**About this task**
Tell me how many lines in the data below hold the string "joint", and say nothing else.

——————————

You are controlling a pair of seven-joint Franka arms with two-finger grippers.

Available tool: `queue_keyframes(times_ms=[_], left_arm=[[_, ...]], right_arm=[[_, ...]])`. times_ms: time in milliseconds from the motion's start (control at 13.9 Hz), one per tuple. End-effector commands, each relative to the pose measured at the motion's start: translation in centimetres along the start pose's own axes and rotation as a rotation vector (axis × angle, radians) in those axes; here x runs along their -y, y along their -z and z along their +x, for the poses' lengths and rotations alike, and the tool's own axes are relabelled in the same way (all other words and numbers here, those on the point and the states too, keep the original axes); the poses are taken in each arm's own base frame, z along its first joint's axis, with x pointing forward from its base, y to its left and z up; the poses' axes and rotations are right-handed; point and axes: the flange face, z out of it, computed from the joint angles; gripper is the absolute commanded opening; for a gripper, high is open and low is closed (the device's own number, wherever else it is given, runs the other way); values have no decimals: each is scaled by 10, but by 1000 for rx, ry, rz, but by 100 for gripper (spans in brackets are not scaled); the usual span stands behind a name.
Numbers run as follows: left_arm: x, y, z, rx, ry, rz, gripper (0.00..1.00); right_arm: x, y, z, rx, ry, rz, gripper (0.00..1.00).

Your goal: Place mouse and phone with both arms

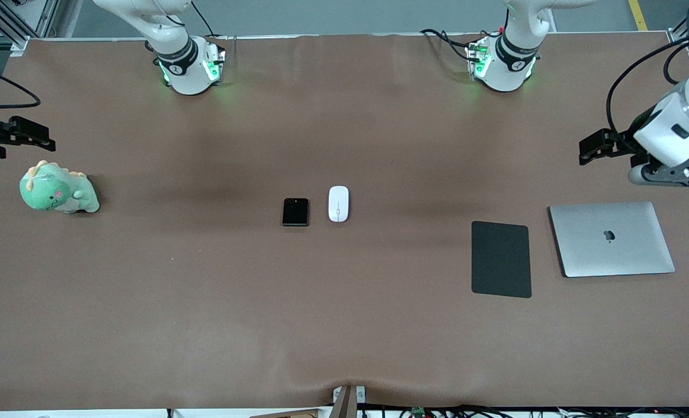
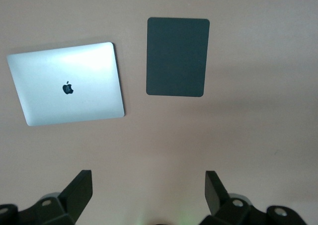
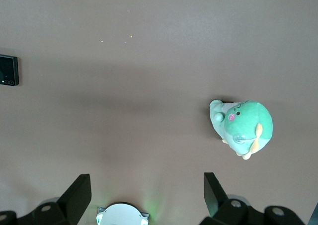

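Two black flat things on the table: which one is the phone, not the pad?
The phone is the small glossy near-square slab lying beside the white mouse mid-table. The pad is larger, matte, rectangular, beside the laptop.

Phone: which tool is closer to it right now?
Right, slightly. The right tool hangs open at its own end of the table above the green plush; the left tool hangs open at the other end near the laptop, with the phone mid-table.

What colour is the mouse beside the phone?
White, with a thin grey line down its middle; the mouse shows best in the front view.
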Motion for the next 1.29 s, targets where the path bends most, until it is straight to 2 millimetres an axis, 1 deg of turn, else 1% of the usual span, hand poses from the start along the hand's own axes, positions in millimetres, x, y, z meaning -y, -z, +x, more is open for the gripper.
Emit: queue_keyframes(times_ms=[0, 72, 144, 215, 287, 359, 431, 574, 718, 790, 862, 1077, 1221], left_arm=[[-14, -13, 11, 25, 2, -15, 100], [-21, -18, 13, 29, -10, -15, 100], [-40, -21, 17, 19, -39, -21, 100], [-52, -35, 26, 25, -52, -34, 100], [-66, -40, 29, 28, -57, -47, 100], [-87, -45, 30, 26, -59, -54, 100], [-102, -53, 33, 28, -51, -53, 100], [-136, -64, 35, 26, -44, -63, 100], [-171, -75, 33, 34, -35, -85, 100], [-189, -80, 31, 35, -42, -84, 100], [-208, -88, 29, 38, -47, -80, 100], [-281, -123, 20, 34, -34, -74, 100], [-333, -151, 12, 12, -18, -78, 100]], right_arm=[[-2, 3, 0, 1, 10, 12, 100], [-2, 3, 0, 1, 8, 12, 100], [-2, 3, 0, -1, 8, 12, 100], [-3, 3, 0, -1, 5, 12, 100], [-3, 3, 0, 0, 5, 10, 100], [-2, 3, 2, 0, 7, 12, 100], [-3, 2, 7, 3, 7, 12, 100], [1, -10, 17, 48, 18, 25, 100], [6, -18, 26, 65, 27, 36, 100], [6, -24, 30, 76, 26, 39, 100], [7, -31, 35, 83, 30, 47, 100], [8, -54, 50, 113, 34, 79, 100], [4, -59, 58, 94, 27, 73, 100]])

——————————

**Written answer**
2